[[ Given records open ]]
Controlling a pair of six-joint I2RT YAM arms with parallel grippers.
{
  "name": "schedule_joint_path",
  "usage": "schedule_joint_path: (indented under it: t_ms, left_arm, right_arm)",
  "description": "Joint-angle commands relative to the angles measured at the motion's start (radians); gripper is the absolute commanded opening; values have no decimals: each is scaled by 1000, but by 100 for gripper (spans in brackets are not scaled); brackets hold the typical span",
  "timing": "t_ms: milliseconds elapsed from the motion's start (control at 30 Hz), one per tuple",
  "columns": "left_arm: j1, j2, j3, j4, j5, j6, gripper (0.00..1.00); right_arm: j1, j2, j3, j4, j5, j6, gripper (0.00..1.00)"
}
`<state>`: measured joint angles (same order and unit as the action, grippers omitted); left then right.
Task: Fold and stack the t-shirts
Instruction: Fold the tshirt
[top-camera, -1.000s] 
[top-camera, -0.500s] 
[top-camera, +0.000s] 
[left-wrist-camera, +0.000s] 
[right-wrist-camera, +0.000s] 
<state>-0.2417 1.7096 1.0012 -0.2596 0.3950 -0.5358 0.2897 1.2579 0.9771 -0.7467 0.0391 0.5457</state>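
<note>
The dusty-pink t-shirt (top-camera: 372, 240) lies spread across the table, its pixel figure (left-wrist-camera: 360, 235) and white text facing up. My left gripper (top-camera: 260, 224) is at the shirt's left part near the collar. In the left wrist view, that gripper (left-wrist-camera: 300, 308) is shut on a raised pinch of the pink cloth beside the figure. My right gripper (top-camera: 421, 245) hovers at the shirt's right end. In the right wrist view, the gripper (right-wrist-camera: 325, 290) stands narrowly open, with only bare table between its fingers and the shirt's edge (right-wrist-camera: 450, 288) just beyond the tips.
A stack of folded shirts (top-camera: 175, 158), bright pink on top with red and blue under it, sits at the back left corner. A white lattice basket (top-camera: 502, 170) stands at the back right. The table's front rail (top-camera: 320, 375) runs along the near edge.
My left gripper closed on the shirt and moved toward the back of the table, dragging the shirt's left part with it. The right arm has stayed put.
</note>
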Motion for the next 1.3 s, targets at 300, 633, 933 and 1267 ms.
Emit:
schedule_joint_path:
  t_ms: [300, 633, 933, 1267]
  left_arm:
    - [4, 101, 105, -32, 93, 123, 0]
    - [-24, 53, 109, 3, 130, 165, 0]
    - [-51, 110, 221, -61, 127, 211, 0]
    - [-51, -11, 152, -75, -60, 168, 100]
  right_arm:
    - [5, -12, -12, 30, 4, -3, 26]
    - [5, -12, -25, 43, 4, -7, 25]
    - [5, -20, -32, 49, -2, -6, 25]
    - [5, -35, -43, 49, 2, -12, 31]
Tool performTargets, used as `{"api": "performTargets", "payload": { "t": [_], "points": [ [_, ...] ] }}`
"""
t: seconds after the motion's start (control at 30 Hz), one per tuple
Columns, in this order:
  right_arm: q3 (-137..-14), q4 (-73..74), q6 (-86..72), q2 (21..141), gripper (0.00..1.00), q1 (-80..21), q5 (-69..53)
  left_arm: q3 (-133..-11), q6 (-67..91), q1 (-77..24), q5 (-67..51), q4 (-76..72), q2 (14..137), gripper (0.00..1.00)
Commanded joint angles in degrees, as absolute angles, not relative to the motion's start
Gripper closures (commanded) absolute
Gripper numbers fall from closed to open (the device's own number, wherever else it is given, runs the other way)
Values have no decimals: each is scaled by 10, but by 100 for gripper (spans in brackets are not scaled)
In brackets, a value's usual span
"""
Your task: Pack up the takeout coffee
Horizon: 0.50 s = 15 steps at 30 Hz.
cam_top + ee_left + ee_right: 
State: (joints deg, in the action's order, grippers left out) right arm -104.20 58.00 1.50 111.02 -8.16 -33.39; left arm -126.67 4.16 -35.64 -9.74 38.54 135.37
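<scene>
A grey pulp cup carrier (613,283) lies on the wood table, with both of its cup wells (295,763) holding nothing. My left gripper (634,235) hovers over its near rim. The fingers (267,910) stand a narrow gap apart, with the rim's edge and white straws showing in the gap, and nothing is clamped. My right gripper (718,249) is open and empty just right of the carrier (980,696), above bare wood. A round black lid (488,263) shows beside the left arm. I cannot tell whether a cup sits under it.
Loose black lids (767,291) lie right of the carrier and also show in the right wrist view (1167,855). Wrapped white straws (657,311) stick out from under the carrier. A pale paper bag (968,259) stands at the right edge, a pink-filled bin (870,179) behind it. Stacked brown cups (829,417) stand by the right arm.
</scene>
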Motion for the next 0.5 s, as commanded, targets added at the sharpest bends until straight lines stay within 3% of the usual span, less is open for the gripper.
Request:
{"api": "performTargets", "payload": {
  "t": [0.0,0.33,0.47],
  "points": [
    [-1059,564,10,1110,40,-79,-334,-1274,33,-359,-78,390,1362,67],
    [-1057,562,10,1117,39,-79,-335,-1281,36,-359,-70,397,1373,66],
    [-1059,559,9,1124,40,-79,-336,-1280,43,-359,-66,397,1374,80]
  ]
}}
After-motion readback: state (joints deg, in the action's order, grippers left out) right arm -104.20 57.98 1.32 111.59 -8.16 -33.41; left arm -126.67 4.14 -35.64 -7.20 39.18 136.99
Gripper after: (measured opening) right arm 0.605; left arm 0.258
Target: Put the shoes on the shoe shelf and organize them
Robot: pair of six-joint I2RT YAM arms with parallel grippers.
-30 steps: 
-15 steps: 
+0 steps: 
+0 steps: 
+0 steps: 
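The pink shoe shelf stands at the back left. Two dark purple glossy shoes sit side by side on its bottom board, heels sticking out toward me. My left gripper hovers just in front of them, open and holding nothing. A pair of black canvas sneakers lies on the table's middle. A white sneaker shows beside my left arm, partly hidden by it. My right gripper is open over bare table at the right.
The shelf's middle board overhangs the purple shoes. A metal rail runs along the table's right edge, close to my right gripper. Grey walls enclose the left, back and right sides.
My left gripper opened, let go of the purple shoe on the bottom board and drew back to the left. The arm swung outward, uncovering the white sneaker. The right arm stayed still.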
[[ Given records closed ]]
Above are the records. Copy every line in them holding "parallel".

Controlling a pair of six-joint I2RT YAM arms with parallel grippers.
Robot: pair of six-joint I2RT YAM arms with parallel grippers.

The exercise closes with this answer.